Dans l’exploitation de Corinne, on travaille en famille, entre cousins venus des mêmes coins du Maroc, essentiellement Fès et Meknes.
 

La préfecture nous a beaucoup aidés, concède la productrice, même si l’un de es ouvriers est encore bloqué au Maroc, ma saison est sauvée. Pour d’autres, la situation est plus critique : l’une de mes voisines bataille encore pour faire venir sept ouvriers marocains. Sans eux, sa récolte pourrait être compromise .

Corinne dal Molin


Tests PCR en série


Au cœur des serres, l’épidémie de Covid-19 ne se fait pour autant ne pas oublier. Le protocole de la Préfecture du Lot-et-Garonne impose un dispositif sanitaire exigeant. Testés à leur départ de Casablanca, les travailleurs se sont soumis à un nouveau test PCR deux jours après leur arrivée, avant d’entamer sept journées complètes d’isolement. 
A l’issue de leur premier jour de récolte, un troisième test était prévu. 
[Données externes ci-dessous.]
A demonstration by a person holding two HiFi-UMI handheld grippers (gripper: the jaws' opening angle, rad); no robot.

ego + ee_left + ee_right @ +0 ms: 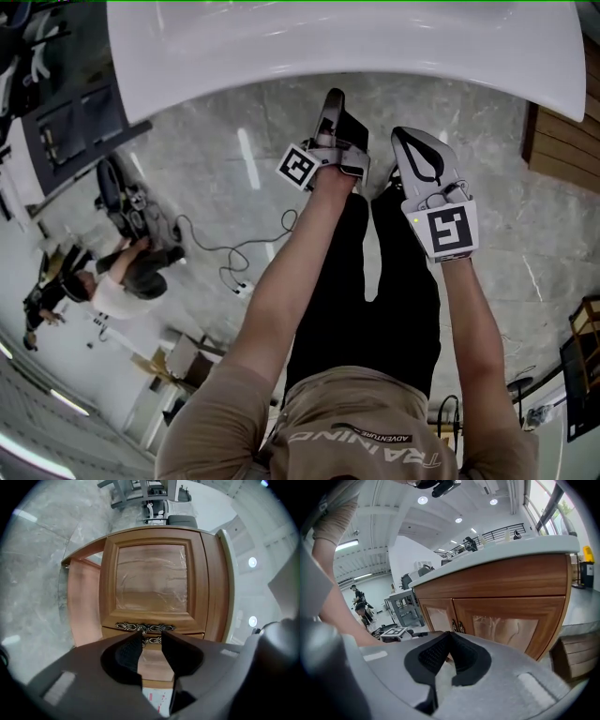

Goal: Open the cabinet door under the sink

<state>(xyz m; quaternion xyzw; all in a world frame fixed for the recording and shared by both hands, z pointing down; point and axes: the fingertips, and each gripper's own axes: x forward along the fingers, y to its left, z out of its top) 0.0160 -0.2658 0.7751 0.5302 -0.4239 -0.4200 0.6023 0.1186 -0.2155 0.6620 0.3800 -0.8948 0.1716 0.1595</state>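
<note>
While L gripper point(151, 633) points level at cabinet door point(152, 578), jaws spread, R gripper point(449, 634) angles down, jaws together.

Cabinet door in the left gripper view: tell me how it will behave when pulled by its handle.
The door looks like framed wood, so it should stay stiff and swing rather than flex. Its handle is thin ornate metal: probably rigid, but a small, possibly slippery hold. The wrinkled film on it would likely feel slick.

I hold my left gripper point(151, 638) level beside the right, jaws apart. My right gripper point(449, 635) tilts slightly down, jaws closed together.
</note>
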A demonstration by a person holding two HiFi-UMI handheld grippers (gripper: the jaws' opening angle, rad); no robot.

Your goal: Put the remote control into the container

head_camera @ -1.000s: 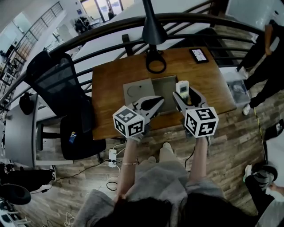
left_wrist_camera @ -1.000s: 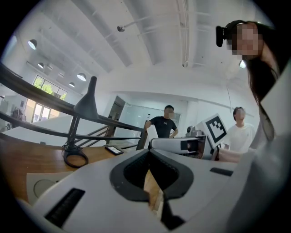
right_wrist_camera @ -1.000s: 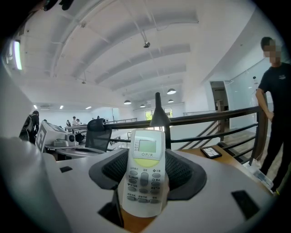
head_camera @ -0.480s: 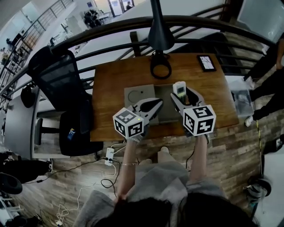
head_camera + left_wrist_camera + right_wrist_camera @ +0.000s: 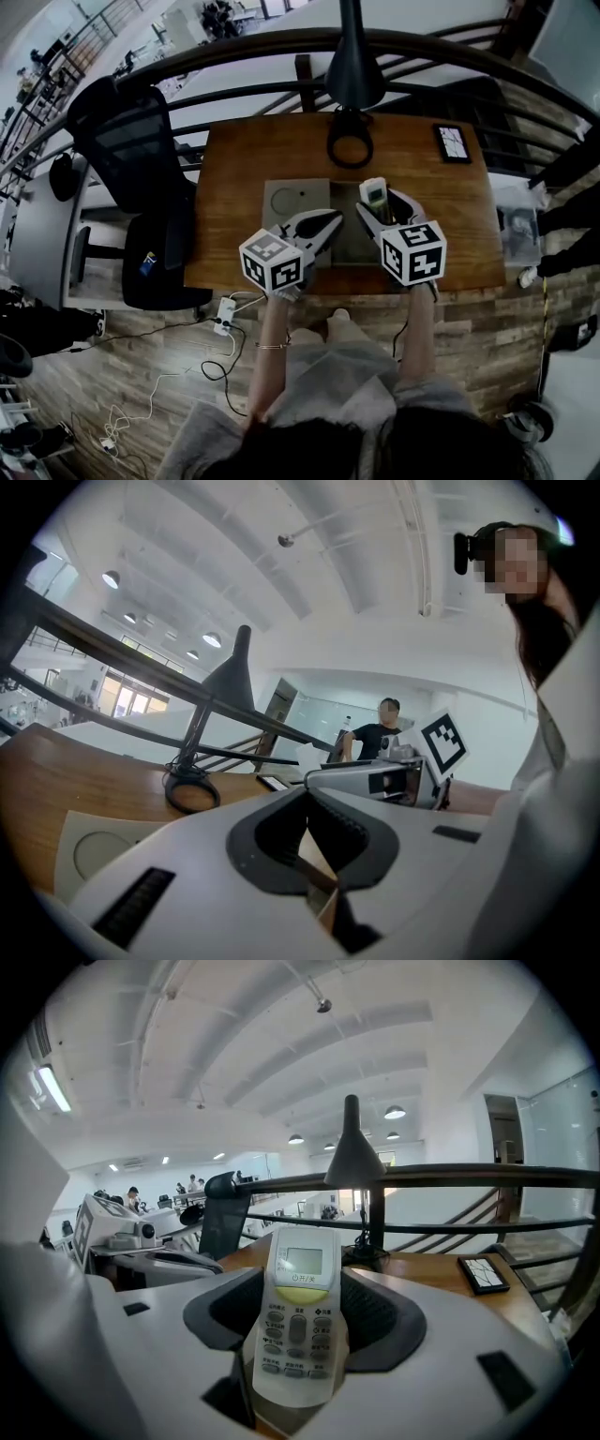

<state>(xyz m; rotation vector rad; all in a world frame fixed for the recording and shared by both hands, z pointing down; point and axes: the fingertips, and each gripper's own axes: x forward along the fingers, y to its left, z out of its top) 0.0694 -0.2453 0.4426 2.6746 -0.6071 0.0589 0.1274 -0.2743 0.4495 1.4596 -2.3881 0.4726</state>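
Note:
A white remote control [image 5: 298,1321] with a small screen and grey buttons stands upright between the jaws of my right gripper [image 5: 300,1307], which is shut on it. In the head view the remote control [image 5: 374,193] sticks out past the right gripper [image 5: 380,203], above the right part of the grey container [image 5: 345,214] on the wooden table [image 5: 244,159]. My left gripper [image 5: 328,223] hovers over the container's left part. Its jaws are shut with nothing between them, as the left gripper view shows at the left gripper [image 5: 307,832].
A flat grey lid [image 5: 292,199] with a round mark lies just left of the container. A black lamp with a ring base [image 5: 351,150] stands behind it, and a phone [image 5: 453,142] lies at the back right. A railing runs past the table's far edge. An office chair [image 5: 141,159] stands at the left.
The head view has shifted, so the table sits a little lower and more centred. Both grippers stay over the container, and the right one keeps hold of the remote control.

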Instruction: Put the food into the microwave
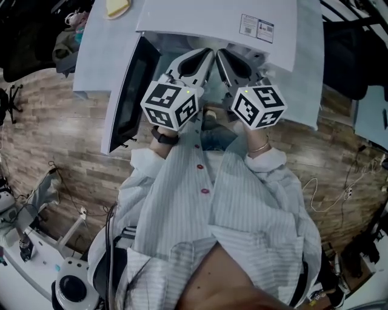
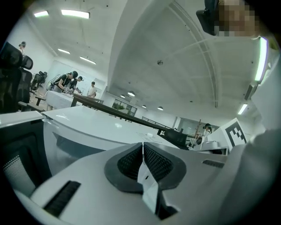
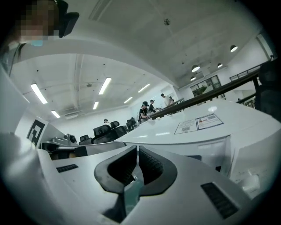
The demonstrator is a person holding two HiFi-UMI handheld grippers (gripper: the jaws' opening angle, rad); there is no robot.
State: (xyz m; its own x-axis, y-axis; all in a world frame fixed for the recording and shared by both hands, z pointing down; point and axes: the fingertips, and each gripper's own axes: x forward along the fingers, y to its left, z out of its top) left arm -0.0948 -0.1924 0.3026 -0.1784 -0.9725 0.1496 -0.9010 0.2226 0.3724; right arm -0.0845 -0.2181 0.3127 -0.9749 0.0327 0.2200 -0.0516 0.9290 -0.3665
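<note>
The white microwave stands on a white table, with its dark-windowed door swung open to the left. A yellow piece of food lies on the table, left of the microwave and behind the door. Both grippers are held up side by side in front of the oven's opening, tips nearly touching. My left gripper is shut with nothing between its pads. The right gripper is likewise shut and empty. The microwave's top fills the space ahead of each gripper.
Wooden floor surrounds the table, with cables at left and right. Dark chairs and bags stand at the right. Other people work at desks far behind the microwave.
</note>
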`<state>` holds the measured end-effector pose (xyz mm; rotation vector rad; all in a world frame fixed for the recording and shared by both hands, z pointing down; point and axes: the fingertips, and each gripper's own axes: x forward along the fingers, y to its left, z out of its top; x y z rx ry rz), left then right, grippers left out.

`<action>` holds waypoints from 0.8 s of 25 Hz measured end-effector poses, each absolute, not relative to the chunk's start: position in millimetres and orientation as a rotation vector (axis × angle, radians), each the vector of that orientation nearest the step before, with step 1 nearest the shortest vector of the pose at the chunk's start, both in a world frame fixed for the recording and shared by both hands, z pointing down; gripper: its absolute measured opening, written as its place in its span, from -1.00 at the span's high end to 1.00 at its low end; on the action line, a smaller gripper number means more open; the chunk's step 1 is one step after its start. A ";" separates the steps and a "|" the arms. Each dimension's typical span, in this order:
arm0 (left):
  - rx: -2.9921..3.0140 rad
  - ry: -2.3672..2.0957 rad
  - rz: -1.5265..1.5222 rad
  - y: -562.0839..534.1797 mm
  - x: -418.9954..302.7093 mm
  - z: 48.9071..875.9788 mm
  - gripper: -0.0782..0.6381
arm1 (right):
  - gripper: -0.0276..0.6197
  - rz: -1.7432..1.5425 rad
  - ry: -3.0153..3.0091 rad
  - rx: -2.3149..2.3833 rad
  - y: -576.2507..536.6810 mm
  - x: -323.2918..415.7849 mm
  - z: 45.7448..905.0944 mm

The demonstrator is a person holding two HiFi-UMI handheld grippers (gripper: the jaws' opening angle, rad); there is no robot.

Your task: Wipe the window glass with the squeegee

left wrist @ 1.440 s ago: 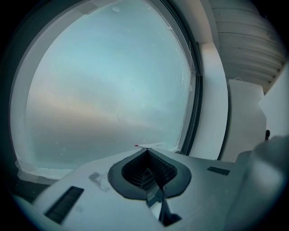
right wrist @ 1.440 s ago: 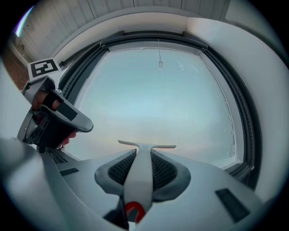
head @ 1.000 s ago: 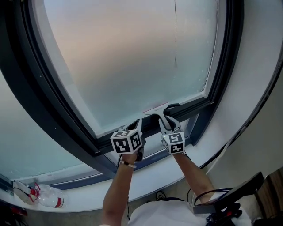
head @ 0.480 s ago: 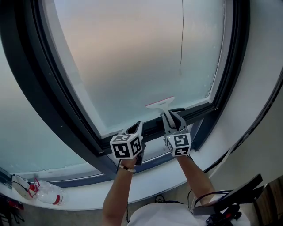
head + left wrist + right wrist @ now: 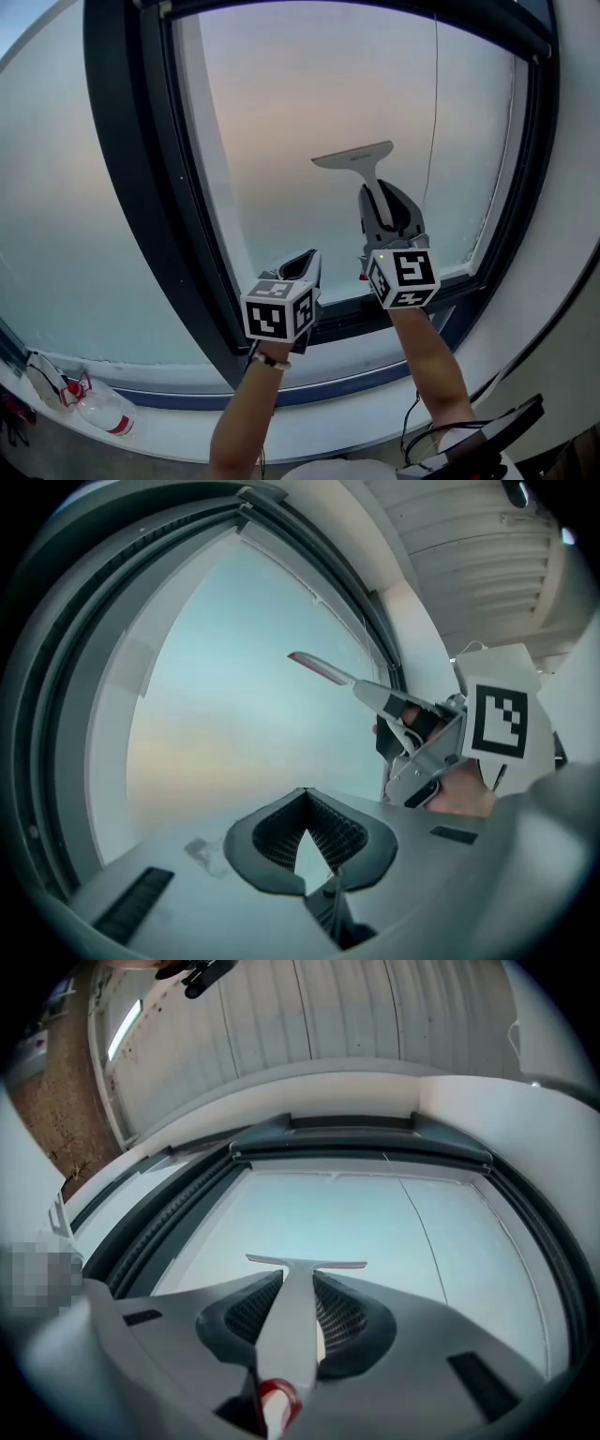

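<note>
A white squeegee [image 5: 354, 157] stands with its blade level against the frosted window glass [image 5: 281, 112], about halfway up the pane. Its handle runs down into my right gripper [image 5: 387, 208], which is shut on it. In the right gripper view the handle [image 5: 292, 1316] lies between the jaws and the blade [image 5: 306, 1264] crosses just beyond them. My left gripper [image 5: 302, 266] hangs lower and to the left, near the bottom frame, shut with nothing in it [image 5: 302, 799]. From the left gripper view the squeegee [image 5: 319, 670] and right gripper [image 5: 412, 719] show at the right.
A thick dark window frame [image 5: 141, 187] borders the pane on the left, and a bottom rail [image 5: 375, 314] runs under it. A thin cord [image 5: 433, 112] hangs in front of the glass on the right. A plastic bottle [image 5: 94, 411] lies on the white sill [image 5: 356, 403] at lower left.
My right gripper has carried the squeegee up from the bottom edge of the glass to mid-pane. The left gripper has stayed low near the frame.
</note>
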<state>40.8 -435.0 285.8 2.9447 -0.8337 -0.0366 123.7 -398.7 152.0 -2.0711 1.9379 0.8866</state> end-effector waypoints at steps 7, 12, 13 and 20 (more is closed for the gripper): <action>3.033 -0.872 -0.146 -448.3 43.3 196.9 0.78 | 0.64 1.042 1.844 -1.997 -406.9 106.9 28.6; 3.042 -0.925 -0.185 -457.0 34.3 162.7 0.78 | 0.64 0.989 1.840 -1.942 -417.8 103.0 -27.6; 3.041 -0.928 -0.187 -457.6 33.3 161.0 0.78 | 0.64 0.977 1.841 -1.936 -421.4 102.8 -35.7; 3.028 -0.883 -0.189 -467.7 23.7 180.5 0.78 | 0.64 0.992 1.766 -1.985 -436.7 90.6 -68.5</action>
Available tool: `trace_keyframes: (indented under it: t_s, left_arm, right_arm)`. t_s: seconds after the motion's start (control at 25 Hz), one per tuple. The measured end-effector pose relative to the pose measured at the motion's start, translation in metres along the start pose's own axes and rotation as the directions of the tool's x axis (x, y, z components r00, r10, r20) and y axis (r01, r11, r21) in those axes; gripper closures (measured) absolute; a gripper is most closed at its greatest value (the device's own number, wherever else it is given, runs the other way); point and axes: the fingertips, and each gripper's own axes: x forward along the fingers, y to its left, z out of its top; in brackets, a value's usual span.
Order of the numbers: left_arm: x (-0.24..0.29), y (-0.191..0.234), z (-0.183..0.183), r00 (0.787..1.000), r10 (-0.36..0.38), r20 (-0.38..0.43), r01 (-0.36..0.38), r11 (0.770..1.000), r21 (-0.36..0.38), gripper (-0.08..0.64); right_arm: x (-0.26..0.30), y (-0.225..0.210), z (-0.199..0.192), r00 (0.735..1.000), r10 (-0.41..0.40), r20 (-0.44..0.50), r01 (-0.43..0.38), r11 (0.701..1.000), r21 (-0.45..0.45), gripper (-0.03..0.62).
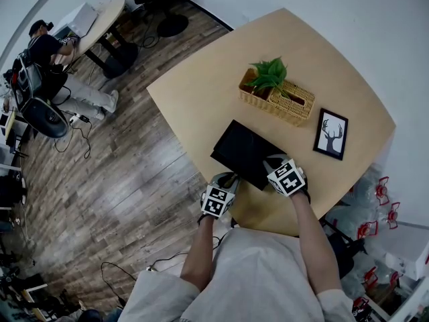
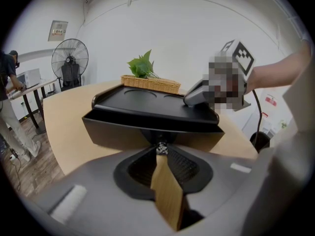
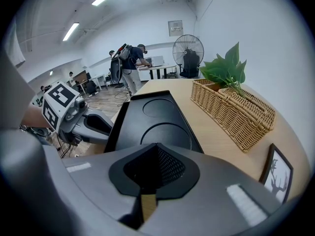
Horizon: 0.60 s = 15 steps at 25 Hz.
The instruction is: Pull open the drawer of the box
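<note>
A flat black box [image 1: 242, 151] lies near the front edge of the tan table [image 1: 201, 92]. Its lid has two round hollows [image 3: 160, 132]. In the left gripper view the drawer front [image 2: 118, 134] faces me, with a small metal knob [image 2: 161, 148] at its middle. My left gripper [image 2: 161, 152] is shut on that knob, at the box's near left side [image 1: 228, 178]. My right gripper [image 3: 156, 149] is shut, tips down on the lid's near right corner [image 1: 271, 161]. I cannot tell how far out the drawer stands.
A wicker basket with a green plant [image 1: 277, 94] stands just behind the box. A framed deer picture [image 1: 330, 134] lies to its right. The table edge runs close by my left gripper. A person [image 1: 47, 45] works at a desk far left.
</note>
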Motion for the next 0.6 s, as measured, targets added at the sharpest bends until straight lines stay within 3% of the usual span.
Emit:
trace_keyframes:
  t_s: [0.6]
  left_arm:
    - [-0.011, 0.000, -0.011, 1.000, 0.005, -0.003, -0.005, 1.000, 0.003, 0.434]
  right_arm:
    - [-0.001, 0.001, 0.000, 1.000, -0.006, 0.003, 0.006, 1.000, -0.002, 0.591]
Une façon d’éviter les erreurs commises l’été dernier, quand les foyers de travailleurs saisonniers s’étaient transformés en clusters géants, dans les Landes ou les Bouches-du-Rhône.

Une course de fond

Sur l’exploitation de Corinne, la saison de la fraise ne fait que commencer ; 35 tonnes seront ramassées jusqu’aux mois de juin et juillet, marqués par les dernières récoltes de Charlotte ou de Murano.

Une course de fond pour les travailleurs qui s’attèleront à la tâche autour des 60.000 pieds de fraises de la propriété.

« Ce sont des gens bien, des travailleurs hors pair. Au fil des ans, nous avons établi de bonnes relations », raconte Corinne.

À la fin de la récolte, une grande table sera dressée pour partager un repas d’adieu, tous ensemble. Avant le départ vers le Maroc, prévu dans six mois, en octobre prochain.